*Problem*. Every line below that contains "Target" is to be copied.

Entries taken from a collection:
---------------

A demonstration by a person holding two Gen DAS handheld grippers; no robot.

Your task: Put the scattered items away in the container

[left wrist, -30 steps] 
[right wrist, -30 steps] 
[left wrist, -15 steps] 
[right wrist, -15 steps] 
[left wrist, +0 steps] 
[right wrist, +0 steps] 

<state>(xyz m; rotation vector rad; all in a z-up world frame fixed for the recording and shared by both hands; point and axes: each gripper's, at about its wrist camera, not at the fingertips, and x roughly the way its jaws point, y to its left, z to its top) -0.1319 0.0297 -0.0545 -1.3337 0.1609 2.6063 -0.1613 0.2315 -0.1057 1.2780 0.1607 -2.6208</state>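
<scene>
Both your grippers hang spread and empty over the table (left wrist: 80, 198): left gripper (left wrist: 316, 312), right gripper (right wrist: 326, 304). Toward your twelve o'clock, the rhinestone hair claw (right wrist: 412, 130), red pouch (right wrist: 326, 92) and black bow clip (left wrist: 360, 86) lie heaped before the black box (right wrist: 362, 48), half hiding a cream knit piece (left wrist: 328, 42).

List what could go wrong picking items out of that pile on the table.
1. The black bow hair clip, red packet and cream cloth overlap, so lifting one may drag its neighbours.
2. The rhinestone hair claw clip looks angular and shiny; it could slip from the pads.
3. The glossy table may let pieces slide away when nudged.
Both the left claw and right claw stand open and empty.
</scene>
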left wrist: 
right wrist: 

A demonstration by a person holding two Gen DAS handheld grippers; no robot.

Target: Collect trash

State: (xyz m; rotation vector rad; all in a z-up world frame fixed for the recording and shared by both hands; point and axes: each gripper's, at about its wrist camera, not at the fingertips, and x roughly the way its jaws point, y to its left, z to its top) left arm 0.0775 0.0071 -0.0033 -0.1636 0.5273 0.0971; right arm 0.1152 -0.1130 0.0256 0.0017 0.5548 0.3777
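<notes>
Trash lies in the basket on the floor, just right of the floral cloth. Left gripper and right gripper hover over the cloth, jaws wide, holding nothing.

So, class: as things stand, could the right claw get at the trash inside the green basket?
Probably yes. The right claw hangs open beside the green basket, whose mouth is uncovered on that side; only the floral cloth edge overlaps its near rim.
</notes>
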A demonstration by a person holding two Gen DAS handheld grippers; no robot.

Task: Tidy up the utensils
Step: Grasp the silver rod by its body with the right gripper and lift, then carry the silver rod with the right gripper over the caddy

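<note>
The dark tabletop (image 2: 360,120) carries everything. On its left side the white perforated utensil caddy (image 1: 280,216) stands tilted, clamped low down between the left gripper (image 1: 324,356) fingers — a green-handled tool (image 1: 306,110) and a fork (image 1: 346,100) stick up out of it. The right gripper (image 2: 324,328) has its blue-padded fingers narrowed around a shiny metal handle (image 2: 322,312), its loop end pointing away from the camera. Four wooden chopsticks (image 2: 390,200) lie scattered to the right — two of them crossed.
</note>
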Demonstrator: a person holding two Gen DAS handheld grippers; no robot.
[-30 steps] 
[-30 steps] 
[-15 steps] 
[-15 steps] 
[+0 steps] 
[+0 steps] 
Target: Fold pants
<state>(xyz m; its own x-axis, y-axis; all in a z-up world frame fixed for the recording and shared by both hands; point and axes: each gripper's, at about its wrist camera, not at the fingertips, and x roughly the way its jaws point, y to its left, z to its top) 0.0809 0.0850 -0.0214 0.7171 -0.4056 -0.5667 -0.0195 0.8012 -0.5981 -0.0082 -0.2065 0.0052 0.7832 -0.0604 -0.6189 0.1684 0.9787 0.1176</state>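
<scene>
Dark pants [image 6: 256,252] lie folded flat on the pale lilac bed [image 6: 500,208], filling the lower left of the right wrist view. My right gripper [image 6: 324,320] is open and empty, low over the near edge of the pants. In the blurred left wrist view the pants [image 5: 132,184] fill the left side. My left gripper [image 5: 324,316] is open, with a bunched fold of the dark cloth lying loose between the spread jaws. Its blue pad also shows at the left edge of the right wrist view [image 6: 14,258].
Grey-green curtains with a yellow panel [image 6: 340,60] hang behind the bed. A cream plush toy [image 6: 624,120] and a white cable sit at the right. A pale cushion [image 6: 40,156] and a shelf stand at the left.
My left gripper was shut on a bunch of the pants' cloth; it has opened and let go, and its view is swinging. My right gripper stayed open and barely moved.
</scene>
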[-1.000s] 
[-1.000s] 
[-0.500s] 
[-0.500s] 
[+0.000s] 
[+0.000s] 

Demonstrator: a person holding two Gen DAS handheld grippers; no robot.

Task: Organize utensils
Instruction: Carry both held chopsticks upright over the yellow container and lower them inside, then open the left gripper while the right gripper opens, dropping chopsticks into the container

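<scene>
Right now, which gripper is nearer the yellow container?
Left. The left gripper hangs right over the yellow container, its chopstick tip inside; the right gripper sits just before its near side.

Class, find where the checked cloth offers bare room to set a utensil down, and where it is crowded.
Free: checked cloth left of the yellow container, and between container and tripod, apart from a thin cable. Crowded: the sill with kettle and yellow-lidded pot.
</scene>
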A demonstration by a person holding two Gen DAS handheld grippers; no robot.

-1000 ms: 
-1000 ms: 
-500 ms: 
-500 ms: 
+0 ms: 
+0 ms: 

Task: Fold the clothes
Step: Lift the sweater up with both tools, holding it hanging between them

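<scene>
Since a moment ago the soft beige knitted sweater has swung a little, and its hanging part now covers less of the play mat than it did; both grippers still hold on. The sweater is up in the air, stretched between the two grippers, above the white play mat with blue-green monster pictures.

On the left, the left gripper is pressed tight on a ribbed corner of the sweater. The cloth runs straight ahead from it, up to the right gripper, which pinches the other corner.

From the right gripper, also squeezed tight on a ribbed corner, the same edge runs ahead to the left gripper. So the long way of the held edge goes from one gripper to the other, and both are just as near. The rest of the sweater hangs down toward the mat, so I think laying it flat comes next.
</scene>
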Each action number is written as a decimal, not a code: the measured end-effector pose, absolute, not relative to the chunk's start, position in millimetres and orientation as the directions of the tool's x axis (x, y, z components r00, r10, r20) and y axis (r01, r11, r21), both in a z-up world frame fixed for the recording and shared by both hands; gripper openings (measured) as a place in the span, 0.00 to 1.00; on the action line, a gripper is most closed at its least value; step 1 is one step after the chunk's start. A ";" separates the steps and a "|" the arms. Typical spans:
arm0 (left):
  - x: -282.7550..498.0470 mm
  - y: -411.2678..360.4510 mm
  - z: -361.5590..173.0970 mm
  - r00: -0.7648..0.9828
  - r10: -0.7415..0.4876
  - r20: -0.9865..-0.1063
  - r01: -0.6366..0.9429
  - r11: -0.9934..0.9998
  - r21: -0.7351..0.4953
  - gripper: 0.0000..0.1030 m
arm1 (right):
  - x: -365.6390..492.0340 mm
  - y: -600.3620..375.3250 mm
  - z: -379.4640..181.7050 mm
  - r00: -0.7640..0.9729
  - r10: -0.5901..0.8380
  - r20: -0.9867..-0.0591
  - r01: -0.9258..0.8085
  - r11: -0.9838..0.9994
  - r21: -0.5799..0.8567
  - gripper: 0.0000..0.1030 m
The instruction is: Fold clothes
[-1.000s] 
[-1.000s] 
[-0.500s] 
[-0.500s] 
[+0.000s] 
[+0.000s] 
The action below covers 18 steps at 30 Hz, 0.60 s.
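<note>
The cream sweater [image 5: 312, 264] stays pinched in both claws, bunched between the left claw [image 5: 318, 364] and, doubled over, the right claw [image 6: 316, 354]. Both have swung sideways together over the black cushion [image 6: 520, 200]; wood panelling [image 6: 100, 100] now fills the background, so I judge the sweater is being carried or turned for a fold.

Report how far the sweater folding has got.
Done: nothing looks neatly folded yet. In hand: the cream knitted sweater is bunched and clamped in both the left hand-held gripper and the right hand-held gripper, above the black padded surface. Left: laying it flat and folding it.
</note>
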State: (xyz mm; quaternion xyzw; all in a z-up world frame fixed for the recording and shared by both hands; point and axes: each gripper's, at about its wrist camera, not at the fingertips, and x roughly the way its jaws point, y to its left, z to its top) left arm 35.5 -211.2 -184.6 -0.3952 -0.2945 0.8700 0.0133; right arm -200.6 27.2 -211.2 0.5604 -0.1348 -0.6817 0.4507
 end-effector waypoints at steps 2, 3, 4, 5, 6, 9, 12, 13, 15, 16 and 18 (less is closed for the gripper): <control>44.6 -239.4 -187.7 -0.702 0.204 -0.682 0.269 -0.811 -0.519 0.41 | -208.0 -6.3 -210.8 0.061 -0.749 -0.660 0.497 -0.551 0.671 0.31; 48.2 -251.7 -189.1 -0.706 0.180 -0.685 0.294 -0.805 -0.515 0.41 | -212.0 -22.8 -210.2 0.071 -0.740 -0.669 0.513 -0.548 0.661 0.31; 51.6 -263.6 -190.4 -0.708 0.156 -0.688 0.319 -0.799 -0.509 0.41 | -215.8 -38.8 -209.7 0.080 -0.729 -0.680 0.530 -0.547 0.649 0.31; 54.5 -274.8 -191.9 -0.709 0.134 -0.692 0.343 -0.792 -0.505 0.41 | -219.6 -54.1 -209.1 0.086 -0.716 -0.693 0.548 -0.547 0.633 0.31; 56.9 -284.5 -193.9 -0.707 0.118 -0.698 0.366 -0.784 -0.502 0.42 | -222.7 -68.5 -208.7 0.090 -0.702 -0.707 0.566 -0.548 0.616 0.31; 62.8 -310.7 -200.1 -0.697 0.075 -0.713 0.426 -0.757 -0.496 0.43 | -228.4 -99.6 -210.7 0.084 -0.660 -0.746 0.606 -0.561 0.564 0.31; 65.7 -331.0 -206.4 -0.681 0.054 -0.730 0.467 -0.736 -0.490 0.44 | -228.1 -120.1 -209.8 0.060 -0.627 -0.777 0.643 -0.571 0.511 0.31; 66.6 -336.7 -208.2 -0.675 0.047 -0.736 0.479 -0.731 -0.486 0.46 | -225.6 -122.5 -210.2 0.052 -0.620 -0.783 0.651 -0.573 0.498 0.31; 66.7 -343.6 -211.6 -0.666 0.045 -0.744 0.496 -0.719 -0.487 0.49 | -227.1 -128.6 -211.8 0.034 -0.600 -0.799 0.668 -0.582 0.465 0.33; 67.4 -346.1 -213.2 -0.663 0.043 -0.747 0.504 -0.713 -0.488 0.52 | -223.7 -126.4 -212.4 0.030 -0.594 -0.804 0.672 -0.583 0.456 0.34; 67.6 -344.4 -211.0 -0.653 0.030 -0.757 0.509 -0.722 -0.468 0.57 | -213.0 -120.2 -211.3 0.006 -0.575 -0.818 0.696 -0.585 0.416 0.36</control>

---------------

*Answer box*.
Target: Collect trash
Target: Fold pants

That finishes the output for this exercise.